**Your assignment**
Please return each line of the listing below exactly as written.

**Given information**

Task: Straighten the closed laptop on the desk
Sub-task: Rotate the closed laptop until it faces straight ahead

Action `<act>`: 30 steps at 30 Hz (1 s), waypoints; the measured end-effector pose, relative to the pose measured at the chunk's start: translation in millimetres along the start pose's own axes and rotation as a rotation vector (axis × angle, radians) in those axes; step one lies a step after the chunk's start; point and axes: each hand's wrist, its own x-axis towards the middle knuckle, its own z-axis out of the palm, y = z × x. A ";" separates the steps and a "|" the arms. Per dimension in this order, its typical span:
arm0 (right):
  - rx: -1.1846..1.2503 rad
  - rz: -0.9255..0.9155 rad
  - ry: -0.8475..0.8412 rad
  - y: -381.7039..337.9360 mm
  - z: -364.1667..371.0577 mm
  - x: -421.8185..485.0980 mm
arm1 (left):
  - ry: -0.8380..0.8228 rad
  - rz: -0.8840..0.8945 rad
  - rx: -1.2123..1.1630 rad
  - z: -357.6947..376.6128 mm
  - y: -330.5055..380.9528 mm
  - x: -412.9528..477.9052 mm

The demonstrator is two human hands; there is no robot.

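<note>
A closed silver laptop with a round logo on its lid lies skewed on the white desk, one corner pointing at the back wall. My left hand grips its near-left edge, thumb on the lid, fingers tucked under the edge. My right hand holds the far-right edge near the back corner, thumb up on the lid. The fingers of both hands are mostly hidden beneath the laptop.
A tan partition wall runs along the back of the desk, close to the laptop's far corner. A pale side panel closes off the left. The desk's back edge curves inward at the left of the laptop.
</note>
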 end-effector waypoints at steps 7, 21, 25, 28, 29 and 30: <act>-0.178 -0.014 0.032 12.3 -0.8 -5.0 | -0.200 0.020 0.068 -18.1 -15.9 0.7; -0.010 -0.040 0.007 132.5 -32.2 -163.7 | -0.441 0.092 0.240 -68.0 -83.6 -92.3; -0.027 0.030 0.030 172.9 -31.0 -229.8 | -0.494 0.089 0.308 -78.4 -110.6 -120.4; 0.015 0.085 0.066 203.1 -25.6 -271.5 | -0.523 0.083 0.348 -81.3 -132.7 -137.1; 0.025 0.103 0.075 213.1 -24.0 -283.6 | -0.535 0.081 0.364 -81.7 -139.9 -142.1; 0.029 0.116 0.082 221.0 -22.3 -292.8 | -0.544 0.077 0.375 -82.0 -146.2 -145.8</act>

**Exercise output**
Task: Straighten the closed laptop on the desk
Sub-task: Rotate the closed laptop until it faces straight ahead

Action `<act>`: 30 steps at 30 Hz (1 s), waypoints; the measured end-effector pose, relative to the pose measured at the chunk's start: translation in millimetres along the start pose's own axes and rotation as a rotation vector (axis × angle, radians) in those axes; step one lies a step after the chunk's start; point and axes: each hand's wrist, its own x-axis towards the middle knuckle, its own z-axis out of the palm, y = z × x. A ";" separates the steps and a "|" the arms. Per dimension in this order, its typical span:
arm0 (right):
  - rx: -1.1846..1.2503 rad
  - rz: -0.9255..0.9155 rad
  - ry: -0.8475..0.8412 rad
  - y: -381.7039..337.9360 mm
  - z: -364.1667..371.0577 mm
  - x: -421.8185..485.0980 mm
arm1 (left):
  - ry: -0.8380..0.8228 rad
  - rz: -0.8840..0.8945 rad
  - rx: -1.2123..1.1630 rad
  - z: -357.6947..376.6128 mm
  - y: -330.5055..380.9528 mm
  - x: -412.9528..477.9052 mm

The demonstrator is two human hands; there is no robot.

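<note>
A closed silver laptop with a round logo on its lid lies skewed on the white desk, one corner pointing at the back wall. My left hand grips its near-left edge, thumb on the lid, fingers tucked under the edge. My right hand holds the far-right edge near the back corner, thumb up on the lid. The fingers of both hands are mostly hidden beneath the laptop.
A tan partition wall runs along the back of the desk, close to the laptop's far corner. A pale side panel closes off the left. The desk's back edge curves inward at the left of the laptop.
</note>
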 end-effector waypoints at steps 7, 21, 25, 28, 29 and 30: <act>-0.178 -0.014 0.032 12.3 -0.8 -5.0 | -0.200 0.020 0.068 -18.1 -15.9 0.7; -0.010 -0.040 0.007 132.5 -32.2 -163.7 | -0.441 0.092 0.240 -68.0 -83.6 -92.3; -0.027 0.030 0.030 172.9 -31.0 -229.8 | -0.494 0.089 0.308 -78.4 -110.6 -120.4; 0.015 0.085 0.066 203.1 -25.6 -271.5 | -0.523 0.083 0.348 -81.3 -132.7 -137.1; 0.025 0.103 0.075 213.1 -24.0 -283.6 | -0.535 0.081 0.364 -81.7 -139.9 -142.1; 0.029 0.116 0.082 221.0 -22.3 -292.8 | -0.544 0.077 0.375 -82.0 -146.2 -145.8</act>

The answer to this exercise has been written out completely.